Loin des immeubles clinquants des quartiers riches des métropoles, loin de la tant vantée réussite économique indienne, loin de la douceur du Kerala, cette Inde là, poignante, semble abandonnée.
Finalement notre train arrive. Nous sommes les seuls à monter dans le wagon couchette, AC2, le plus onéreux. Les autres passagers se bousculent pour emprunter les « sleepers » bondés.
La couchette est dure et les draps tachés mais pendant deux heures le sommeil m’emporte.
Quand je me réveille le train approche d’Agra. Je m’assieds à côté de la fenêtre dans l’espoir d’apercevoir le Taj Mahal, symbole de l’immense richesse des souverains moghols et dont la construction a mobilisé pendant des années des centaines de pauvres hères dont la vie importait bien peu aux seigneurs et maîtres.
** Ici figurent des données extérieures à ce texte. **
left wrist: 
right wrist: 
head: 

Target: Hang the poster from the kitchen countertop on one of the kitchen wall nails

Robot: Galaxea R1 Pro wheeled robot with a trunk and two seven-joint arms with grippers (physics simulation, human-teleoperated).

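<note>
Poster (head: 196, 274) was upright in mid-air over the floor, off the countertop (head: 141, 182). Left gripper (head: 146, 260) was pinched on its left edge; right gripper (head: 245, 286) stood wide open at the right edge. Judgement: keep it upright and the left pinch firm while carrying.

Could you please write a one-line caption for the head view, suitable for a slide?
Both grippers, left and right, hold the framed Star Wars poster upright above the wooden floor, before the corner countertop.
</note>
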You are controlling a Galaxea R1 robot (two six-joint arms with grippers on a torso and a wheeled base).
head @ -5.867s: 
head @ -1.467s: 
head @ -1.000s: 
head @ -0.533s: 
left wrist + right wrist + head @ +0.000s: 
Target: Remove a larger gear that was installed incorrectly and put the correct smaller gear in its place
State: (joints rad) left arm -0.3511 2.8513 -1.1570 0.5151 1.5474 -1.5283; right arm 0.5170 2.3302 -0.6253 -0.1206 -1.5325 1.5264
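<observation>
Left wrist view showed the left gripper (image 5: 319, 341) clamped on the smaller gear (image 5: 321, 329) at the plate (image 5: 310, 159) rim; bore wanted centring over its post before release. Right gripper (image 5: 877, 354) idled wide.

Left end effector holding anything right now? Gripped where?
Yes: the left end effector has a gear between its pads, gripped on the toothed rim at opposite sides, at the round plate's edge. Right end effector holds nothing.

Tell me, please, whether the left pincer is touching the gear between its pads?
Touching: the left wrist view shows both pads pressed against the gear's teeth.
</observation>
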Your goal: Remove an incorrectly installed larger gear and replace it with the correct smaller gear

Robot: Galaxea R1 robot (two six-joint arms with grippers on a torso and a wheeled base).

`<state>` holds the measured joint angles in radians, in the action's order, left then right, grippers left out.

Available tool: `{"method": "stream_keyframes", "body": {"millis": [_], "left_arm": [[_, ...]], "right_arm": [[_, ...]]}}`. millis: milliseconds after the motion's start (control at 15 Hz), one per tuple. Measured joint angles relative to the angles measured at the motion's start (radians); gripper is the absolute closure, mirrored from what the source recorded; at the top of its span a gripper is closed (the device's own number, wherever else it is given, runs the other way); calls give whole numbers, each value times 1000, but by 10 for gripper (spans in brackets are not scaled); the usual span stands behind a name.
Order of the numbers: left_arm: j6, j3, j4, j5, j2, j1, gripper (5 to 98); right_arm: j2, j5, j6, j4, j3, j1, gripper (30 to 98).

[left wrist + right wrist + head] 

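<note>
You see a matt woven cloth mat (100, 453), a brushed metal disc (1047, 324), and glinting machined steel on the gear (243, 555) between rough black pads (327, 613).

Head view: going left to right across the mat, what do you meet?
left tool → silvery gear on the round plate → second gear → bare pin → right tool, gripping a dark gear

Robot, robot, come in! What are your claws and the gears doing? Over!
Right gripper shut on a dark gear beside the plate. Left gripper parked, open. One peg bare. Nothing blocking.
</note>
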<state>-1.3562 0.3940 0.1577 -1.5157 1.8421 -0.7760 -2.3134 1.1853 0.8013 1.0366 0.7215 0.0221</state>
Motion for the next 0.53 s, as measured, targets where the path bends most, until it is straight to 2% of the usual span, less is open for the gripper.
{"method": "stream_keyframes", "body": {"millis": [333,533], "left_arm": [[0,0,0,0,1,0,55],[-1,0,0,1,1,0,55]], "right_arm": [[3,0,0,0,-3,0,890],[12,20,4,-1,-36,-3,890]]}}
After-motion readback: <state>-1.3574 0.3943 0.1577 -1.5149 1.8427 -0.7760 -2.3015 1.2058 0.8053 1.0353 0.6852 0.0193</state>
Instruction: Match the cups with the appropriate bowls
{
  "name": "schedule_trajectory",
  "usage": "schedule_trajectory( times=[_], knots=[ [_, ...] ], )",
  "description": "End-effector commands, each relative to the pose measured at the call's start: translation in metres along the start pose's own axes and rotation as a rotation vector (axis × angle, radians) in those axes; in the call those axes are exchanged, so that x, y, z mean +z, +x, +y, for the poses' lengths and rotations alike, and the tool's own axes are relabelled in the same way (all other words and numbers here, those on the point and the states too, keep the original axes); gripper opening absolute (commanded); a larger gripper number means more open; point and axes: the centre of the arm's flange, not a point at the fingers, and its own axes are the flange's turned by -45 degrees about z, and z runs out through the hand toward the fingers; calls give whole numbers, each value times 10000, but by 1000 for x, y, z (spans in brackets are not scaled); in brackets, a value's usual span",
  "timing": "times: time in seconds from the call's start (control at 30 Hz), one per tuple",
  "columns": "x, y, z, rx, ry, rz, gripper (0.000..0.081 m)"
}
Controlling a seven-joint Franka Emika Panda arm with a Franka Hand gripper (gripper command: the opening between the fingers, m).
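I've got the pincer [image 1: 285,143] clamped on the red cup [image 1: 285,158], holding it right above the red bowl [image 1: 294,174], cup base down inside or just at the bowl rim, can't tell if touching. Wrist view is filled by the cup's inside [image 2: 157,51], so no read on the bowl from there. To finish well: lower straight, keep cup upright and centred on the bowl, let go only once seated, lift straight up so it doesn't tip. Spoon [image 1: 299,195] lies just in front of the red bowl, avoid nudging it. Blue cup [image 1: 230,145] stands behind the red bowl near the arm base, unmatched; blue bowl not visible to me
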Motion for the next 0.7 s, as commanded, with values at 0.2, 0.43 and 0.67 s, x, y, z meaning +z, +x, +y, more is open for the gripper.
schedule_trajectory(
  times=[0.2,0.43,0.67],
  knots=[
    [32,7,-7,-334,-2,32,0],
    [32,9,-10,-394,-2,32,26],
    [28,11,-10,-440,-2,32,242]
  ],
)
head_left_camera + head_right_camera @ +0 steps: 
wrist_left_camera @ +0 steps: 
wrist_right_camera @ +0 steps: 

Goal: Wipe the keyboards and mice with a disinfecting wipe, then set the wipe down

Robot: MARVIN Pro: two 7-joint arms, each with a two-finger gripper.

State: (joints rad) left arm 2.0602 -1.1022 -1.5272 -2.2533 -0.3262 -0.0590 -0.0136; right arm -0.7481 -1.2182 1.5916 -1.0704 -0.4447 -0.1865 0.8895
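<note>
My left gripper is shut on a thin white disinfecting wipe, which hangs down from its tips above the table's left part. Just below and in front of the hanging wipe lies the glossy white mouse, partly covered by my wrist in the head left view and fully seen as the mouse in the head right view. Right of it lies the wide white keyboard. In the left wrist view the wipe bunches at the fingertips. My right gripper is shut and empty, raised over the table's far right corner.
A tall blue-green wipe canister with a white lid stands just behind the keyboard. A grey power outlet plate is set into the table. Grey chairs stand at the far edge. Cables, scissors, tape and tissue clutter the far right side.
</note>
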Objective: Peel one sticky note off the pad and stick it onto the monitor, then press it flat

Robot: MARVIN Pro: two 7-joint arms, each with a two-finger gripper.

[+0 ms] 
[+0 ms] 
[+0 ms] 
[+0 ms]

Mais le spectacle qui se déroule sous mes yeux a plus à voir avec la
misère qu’avec le faste car les banlieues que nous traversons sont les plus
démunies, les plus tristes.
Des baraques branlantes rafistolées avec des bâches en plastique sortent des
êtres maigres vêtus de vêtements usagés. C’est le matin. Un pot d’eau à la
main ils se dirigent vers la voie ferrée, puis, accroupis sur le rail, ils
défèquent, alignés les uns à côté des autres. Les hommes et les enfants, les
femmes sont plus pudiques.
Si pour quelque raison le train s’arrête, des enfants surgis de nulle part
se précipitent pour vendre des bouteilles d’eau.
Soudain, le long du rail, une étrange masse de poils et de sang, attire
mon attention. Deux hommes qui la regardent semblent discuter.
A peine ai-je le temps de formuler une supposition que la vérité, horrible,
me révulse l’estomac. Quelques mètres plus loin git le corps d’un homme
décapité. Il est allongé de tout son long et malgré le petit attroupement
qui s’est formé autour de lui, je vois ses jambes maigres et son dhoti
éclaboussé de sang.
Etait-il un de ces fermiers poussé à la misère par l’inconséquente
politique agricole indienne, complice des marchands d’OGM ?
Un père de famille trop endetté pour pouvoir marier ses filles en sacrifiant
à l’absurde coutume de la dot ?
Un malade tombé sur la voie ?
Un ivrogne effondré ?
Un maladroit qui a glissé ?
Je ne le saurais pas, mais je sais que je ne l’oublierai jamais.
Dans mon wagon, de nombreux passagers, semblant indifférents à la misère environnante, pianotent sur leurs ordinateurs portables.